There is, in fact, a set of extant lecture notes (on deposit in the
archives of the Johns Hopkins University Library} that make not only
this clear, but show also (as do published writings to which I've
previously pointed) that Whitehead made this the basis of a critique of
the way deductive reasoning was employed in classical economics, a
critique identical to Marshall's. The lecture notes were made by James
Tobin in Whitehead's 1937 Harvard philosophy course. They have
Whitehead repeating the argument re deductive reasoning found in his
published writing, an argument I've repeated many times on this list.
Notice that what is being criticized is not deductive reasoning per se
but a certain kind of dogmatic reliance on it. Formal logic has to be
subsumed within what Keynes, following Ramsey, called "human logic."
"Dangers of exclusive trust in one attitude of mind - clear-headed,
muddle[-headed], plain man just a few examples of many innumerable
attitudes of mind. - emotional man has slant on universe that confined
brothers don't. Even lunatic mind - Blake, poet had individual slant on
universe. But some men are so individual as to fasten on passing fact &
overemphasize it. Religious man - varies from atavistic horror to
idealistic hero. Final conclusion is that every attitude reveals
something from consciousness. There is not _the_ attitude. Unemotional
plain man misses excitement of universe. Phil. has task of surveying
map of human attitudes, survey their abstractions & find any general
principles which reign thru entire gamut of human experience. Finite
human intellect can only get modified metaphysical generality. Here
comes the intelligent view of history of thought. Geometry seems to
have started with Egyptians - everybody had presupposed spatial
relations. As soon as attention is drawn to it, it seemed to be always
there. More accurate examination of what is already there is
knowledge. Then Egyptians & Greeks generalized - there are spatial
relations which control whole world. 2500 years needed to show Euclid
only a special case. A good general average to explain most details,
but not a necessity of of universe, limits to applicability. That is
true in regard to all generalizations. Those limits are hidden, but not
necessarily hidden. There are always people who say there are things we
can never know - they said it about geometry. But flashes of
intellectual insight took us away from human geometry. About 1750 plain
man could point to universal dominance of Euclidean geometry, merely
worrying whether 1 axiom was independently true or whether could be
proved from others. But a Jesuit ______ found alternative geometries in
presupposing axioms not true. But dominance of plain man made that
result foolish - there could be nothing besides Euclidean geometry,
therefore it proved that axioms could not be false. Thus he just missed
immortality. Later thinkers rediscovered what he had almost conceived.

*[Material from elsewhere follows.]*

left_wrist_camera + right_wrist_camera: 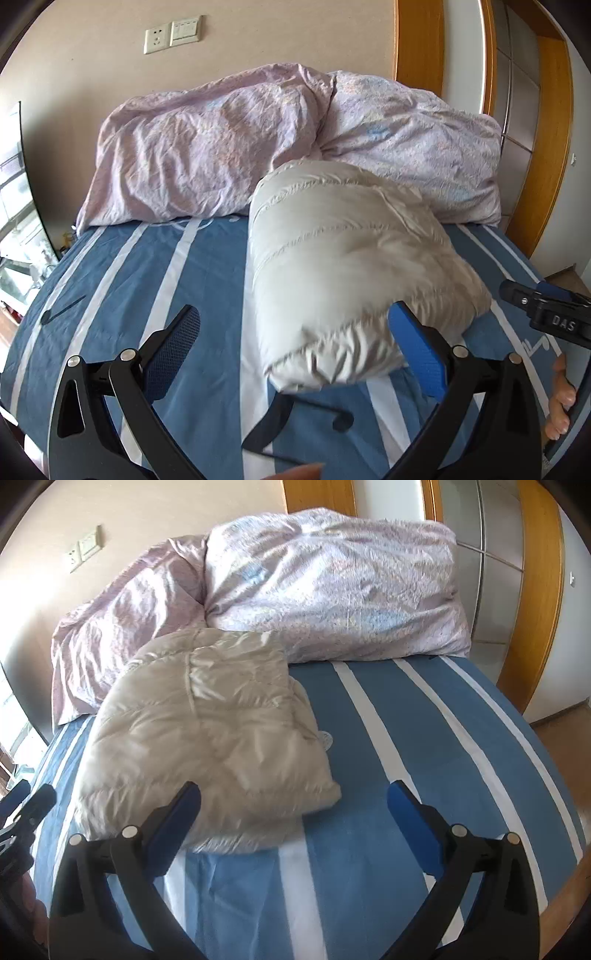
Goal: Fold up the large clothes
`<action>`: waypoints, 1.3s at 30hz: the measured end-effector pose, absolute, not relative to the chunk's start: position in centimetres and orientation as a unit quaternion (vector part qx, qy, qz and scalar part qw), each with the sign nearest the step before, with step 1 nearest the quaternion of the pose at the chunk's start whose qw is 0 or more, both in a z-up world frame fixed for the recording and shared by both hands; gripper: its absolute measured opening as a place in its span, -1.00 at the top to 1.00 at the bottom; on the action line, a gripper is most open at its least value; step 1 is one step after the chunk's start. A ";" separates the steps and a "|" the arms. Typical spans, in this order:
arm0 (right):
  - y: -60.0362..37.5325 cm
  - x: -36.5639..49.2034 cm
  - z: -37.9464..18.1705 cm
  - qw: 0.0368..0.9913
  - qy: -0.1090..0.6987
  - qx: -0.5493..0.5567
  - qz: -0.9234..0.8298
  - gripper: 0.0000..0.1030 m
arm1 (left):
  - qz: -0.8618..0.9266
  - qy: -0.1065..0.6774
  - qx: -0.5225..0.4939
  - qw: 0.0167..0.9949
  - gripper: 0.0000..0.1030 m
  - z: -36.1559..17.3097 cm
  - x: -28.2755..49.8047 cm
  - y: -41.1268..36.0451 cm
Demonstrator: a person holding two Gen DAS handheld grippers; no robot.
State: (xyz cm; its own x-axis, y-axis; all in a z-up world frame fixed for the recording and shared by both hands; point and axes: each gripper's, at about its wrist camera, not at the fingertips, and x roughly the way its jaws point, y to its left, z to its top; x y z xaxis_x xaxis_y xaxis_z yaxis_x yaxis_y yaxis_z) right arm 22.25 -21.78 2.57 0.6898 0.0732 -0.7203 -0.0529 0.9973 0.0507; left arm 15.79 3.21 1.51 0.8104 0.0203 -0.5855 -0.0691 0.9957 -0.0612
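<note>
A cream quilted down jacket (347,266) lies folded into a puffy bundle on the blue, white-striped bed sheet (122,280); it also shows in the right wrist view (199,738). My left gripper (291,350) is open and empty, its jaws wide apart just in front of the bundle's near end. My right gripper (291,830) is open and empty, hovering over the sheet (424,746) at the bundle's right front corner. The right gripper's body shows at the right edge of the left wrist view (546,310).
A crumpled lilac duvet (258,147) is heaped along the head of the bed against the wall; it also shows in the right wrist view (314,587). A wooden door frame (546,147) and wardrobe stand to the right. A window is at the far left.
</note>
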 end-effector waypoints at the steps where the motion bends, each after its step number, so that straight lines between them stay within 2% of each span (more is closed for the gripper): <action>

How necessary to human progress an intellectual discipline seeking
broadest generality is! That is business & interest of philosophy -
seeing speciality of current beliefs & attitudes & conceiving
alternatives. E.g. How necessary are the laws of nature, how dominant?
Sociological 19th century liberalism seemed to be habit of civilized
man - England. Now? Task of philosophy to survey universe, nature
dominant characteristics of order, the variety of dominant values, & to
endeavor to get hold of such large principles that seem to underlie
universal experience. Danger of specialism, studying just one type of
order, seeing just one type of experience which is only path occurring
to one's consciousness. Civilization advances by advance of
specialism. That advance is checked if people studying a specialism
aren't aware that it is a specialism. That is function of philosophy.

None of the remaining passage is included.